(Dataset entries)
* * * *

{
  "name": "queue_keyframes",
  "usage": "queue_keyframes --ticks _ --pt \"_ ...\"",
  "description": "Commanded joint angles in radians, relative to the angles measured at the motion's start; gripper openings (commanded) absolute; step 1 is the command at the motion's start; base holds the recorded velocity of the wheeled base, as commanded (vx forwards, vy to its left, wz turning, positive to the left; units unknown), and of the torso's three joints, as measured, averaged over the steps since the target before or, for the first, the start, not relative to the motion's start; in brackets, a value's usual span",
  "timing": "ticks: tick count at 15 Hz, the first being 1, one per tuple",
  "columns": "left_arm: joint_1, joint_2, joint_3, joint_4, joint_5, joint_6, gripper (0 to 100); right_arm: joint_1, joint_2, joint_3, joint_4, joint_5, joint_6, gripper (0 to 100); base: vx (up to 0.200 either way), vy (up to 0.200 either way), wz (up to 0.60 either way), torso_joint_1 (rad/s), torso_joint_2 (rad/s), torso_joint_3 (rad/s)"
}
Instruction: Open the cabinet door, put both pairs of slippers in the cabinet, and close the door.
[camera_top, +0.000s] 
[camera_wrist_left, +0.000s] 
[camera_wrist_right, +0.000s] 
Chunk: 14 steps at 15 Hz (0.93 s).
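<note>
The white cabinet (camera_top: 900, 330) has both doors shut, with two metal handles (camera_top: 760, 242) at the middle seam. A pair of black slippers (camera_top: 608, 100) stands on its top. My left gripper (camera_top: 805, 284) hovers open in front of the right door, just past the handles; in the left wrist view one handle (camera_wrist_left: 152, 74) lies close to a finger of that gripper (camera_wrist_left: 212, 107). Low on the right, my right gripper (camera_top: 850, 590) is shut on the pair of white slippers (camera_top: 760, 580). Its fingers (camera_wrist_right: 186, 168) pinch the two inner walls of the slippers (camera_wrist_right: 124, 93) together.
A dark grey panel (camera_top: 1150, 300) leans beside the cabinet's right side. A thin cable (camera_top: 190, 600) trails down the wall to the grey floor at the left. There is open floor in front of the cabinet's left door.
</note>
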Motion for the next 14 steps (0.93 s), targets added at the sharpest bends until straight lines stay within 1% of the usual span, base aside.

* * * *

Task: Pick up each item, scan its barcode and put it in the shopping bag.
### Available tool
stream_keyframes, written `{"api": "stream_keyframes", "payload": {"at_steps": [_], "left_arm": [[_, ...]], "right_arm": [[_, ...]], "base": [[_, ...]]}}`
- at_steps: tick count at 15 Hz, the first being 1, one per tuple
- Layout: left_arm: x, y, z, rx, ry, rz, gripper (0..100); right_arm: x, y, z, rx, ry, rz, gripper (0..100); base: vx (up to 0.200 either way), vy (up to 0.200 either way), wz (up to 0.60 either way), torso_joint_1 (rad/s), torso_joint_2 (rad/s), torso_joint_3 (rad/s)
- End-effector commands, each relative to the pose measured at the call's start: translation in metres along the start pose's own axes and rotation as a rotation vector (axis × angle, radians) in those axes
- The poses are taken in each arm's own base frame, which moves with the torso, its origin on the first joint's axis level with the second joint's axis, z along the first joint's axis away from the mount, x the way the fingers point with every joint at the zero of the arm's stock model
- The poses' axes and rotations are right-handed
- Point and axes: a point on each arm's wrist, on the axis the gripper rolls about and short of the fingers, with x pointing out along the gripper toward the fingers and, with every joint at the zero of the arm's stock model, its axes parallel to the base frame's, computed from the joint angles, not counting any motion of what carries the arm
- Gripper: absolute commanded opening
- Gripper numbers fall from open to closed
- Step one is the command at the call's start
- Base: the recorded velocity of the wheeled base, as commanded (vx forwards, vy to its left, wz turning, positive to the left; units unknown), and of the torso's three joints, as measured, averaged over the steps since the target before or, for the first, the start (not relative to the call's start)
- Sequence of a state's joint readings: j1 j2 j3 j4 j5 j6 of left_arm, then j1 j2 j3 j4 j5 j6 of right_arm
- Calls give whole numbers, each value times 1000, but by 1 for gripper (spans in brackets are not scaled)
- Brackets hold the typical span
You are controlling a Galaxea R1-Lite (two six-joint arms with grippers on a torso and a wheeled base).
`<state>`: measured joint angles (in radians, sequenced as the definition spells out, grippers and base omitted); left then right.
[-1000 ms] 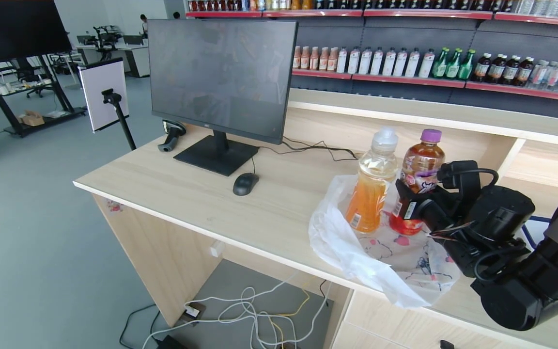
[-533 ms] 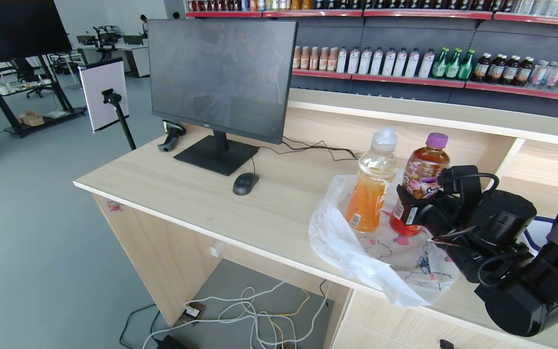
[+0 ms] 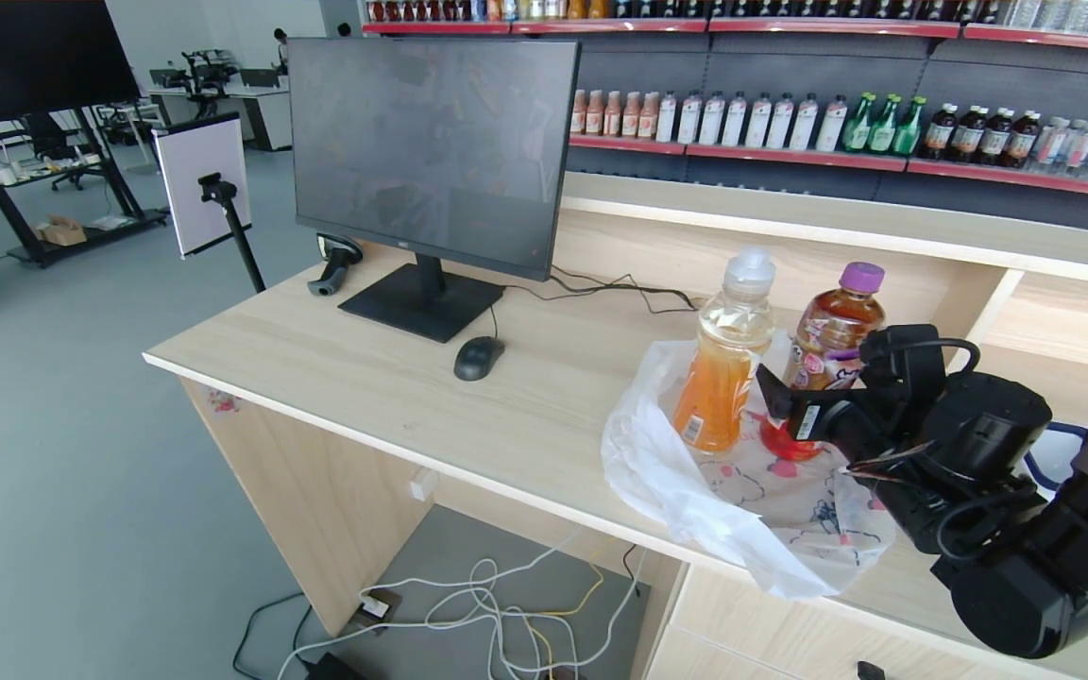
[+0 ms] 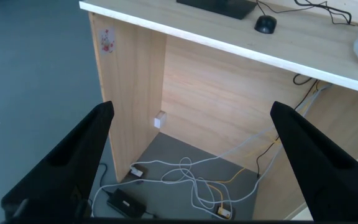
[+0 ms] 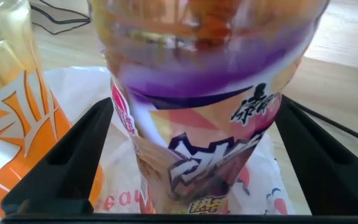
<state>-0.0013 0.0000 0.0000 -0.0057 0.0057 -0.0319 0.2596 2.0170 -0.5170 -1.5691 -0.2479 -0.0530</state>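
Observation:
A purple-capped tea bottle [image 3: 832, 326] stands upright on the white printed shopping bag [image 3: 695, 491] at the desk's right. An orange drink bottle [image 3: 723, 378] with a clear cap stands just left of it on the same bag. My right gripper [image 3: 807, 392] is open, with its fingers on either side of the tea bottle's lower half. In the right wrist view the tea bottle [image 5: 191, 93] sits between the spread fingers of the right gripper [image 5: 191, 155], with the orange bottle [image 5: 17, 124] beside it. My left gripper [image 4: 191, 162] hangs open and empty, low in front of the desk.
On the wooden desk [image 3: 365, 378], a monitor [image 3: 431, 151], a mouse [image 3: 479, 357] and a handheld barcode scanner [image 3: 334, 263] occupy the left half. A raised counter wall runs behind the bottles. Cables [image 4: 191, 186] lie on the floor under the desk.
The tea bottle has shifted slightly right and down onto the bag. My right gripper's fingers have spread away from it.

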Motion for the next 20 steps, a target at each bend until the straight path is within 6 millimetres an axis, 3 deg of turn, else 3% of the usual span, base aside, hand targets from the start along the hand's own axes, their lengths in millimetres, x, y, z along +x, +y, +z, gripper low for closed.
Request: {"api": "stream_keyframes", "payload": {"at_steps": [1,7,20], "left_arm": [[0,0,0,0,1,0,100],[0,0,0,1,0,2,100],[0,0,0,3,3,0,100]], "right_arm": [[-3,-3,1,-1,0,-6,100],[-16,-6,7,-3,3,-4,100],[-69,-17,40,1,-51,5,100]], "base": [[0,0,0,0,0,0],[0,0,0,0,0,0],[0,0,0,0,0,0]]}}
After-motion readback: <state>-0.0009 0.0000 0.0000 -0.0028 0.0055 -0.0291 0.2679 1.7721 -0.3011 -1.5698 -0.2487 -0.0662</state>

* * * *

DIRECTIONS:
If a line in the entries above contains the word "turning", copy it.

EXPECTED ANSWER:
  "description": "Commanded joint angles in radians, relative to the angles measured at the motion's start; gripper openings (commanded) absolute; step 1 is the command at the motion's start; base holds the recorded velocity of the wheeled base, as commanded (vx forwards, vy to its left, wz turning, positive to the left; units unknown), and of the torso's three joints, as measured, averaged over the steps since the target before or, for the first, the start, not relative to the motion's start; in brackets, a value's usual span",
- Base: the recorded velocity of the wheeled base, as commanded (vx forwards, vy to its left, wz turning, positive to the left; units unknown), and of the torso's three joints, as measured, averaged over the steps since the target before or, for the first, the start (not relative to the call's start)

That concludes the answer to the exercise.